Ozone Seeding Effect on the Ignition Event in HCCI Combustion of Gasoline-Ethanol Blends

Paper #:
  • 2017-01-0727

Published:
  • 2017-03-28
DOI:
  • 10.4271/2017-01-0727
Citation:
Truedsson, I., Rousselle, C., and Foucher, F., "Ozone Seeding Effect on the Ignition Event in HCCI Combustion of Gasoline-Ethanol Blends," SAE Technical Paper 2017-01-0727, 2017, doi:10.4271/2017-01-0727.
Pages:
11
Abstract:
The transportation sector adds to the greenhouse gas emissions worldwide. One way to decrease this impact from transportation is by using renewable fuels. Ethanol is a readily available blend component which can be produced from bio blend­stock, currently used blended with gasoline from low to high concentrations.
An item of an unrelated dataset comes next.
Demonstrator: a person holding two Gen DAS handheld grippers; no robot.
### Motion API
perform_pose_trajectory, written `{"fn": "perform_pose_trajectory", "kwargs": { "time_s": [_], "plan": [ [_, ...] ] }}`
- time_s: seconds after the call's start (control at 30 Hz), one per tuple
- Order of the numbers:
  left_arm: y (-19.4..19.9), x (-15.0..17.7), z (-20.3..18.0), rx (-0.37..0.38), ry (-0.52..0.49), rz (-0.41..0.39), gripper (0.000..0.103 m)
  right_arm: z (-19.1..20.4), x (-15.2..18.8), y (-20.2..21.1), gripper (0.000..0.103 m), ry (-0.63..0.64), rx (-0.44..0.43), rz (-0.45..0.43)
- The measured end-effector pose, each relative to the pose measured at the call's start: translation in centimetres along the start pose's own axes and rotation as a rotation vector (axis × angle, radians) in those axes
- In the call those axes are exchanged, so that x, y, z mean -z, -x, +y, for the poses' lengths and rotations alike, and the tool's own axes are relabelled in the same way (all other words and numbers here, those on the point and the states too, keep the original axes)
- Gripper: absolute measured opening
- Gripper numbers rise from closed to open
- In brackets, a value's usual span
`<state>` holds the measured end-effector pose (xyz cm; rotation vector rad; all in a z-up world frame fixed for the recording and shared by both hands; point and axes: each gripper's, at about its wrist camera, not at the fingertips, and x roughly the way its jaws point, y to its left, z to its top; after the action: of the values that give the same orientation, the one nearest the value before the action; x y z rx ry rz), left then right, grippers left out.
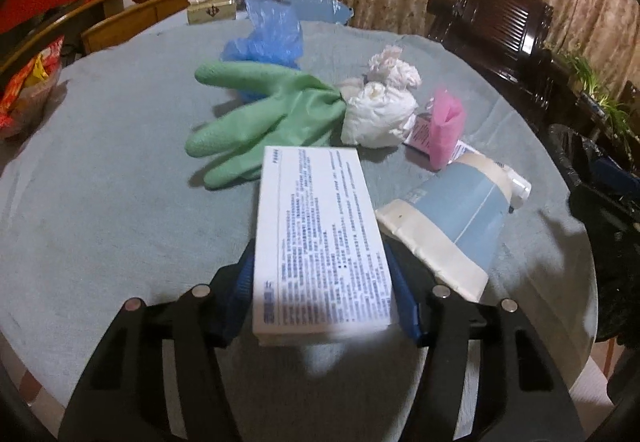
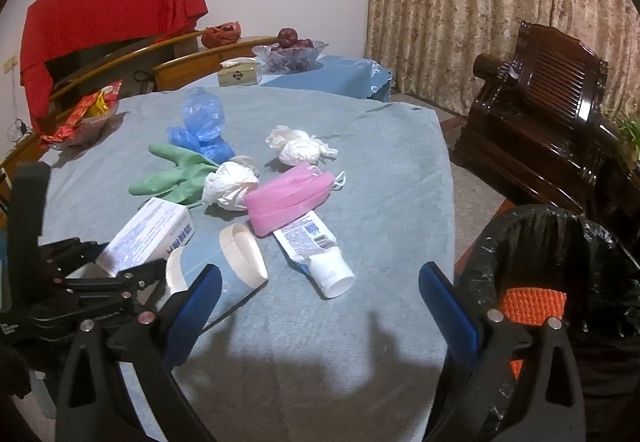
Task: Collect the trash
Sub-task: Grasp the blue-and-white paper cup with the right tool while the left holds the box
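Left gripper (image 1: 326, 294): its blue pads clamp the long sides of a white rectangular cardboard box printed with blue text (image 1: 320, 242), at 6 o'clock in the left wrist view.
Right gripper (image 2: 320, 306): jaws spread wide, nothing between them, above the bare near edge of the grey-blue tablecloth (image 2: 380, 169).
White box: lifted at its near end; from the right wrist view it sits at 9 o'clock (image 2: 148, 238).
Green rubber glove (image 1: 264, 121): flat on the cloth at 12 o'clock from the box, fingers pointing to 9 o'clock.
Crumpled white tissue wad (image 1: 378, 117): touching the glove's cuff, at 1 o'clock from the box.
Pink face mask (image 2: 290, 197): just beside the tissue, overlapping the white squeeze tube (image 2: 316, 254).
Blue and cream flattened tube (image 1: 448, 226): at 3 o'clock, touching the box.
Blue plastic shoe covers (image 1: 268, 37): beyond the glove at 12 o'clock.
Black-lined trash bin (image 2: 560, 282): off the table's edge at 3 o'clock in the right wrist view; something orange lies inside.
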<state>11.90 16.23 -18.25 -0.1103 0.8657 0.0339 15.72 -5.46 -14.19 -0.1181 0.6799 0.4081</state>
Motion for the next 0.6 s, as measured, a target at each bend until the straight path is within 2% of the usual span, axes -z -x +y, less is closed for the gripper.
{"fn": "perform_pose_trajectory", "kwargs": {
  "time_s": [0.4,0.6],
  "plan": [
    [2.3,0.4,3.4,-0.042,0.016,-0.025,0.056,5.0,0.7,-2.0,0.097,0.099,-0.103,0.017],
    [2.2,0.7,4.8,-0.055,0.041,-0.023,0.056,6.5,1.1,-3.9,0.097,0.147,-0.104,0.050]
  ]
}}
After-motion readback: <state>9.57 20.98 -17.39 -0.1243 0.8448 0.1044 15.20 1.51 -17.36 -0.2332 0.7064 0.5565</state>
This study focuses on a high octane (RON=97) gasoline blended with 0, 20, and 50, volume % of ethanol, respectively. The high ethanol blended gasoline was used in a light duty engine originally designed for diesel combustion. Due to the high octane rating and high ignition resistance of the fuel it required high intake temperatures of 443 K and higher to achieve stable combustion in in homogeneously charged compression ignition (HCCI) combustion operation at low load. To enable combustion with lower intake temperatures more commonly used in commercial vehicles, ozone was injected with the intake air as an ignition improver. Experiments showed that the intake temperature could be significantly reduced and with ozone seeding at an engine speed of 1500 rpm and an equivalence ratio of 0.3 stable combustion was shown at an intake temperature of 413 K for all fuel blends. According to earlier studies, the ozone decomposes into oxygen radicals, which assists in the pre-reactions and therefore enable the use of lower intake temperatures than without the use of ozone. The purpose of this study was to chart the ignition improver effect of ozone HCCI combustion on gasoline fuels with various concentrations of ethanol by looking at the autoignition and combustion initiation temperatures, defined as CA2 (2% of the total fuel burnt) and a combustion rate of 0.3 J/CAD, respectively. It was shown that stable combustion could be enabled for intake temperatures that without ozone led to misfire, and ozone was seen to promote pre-reactions. Larger amounts of ozone were required at increased ethanol concentrations.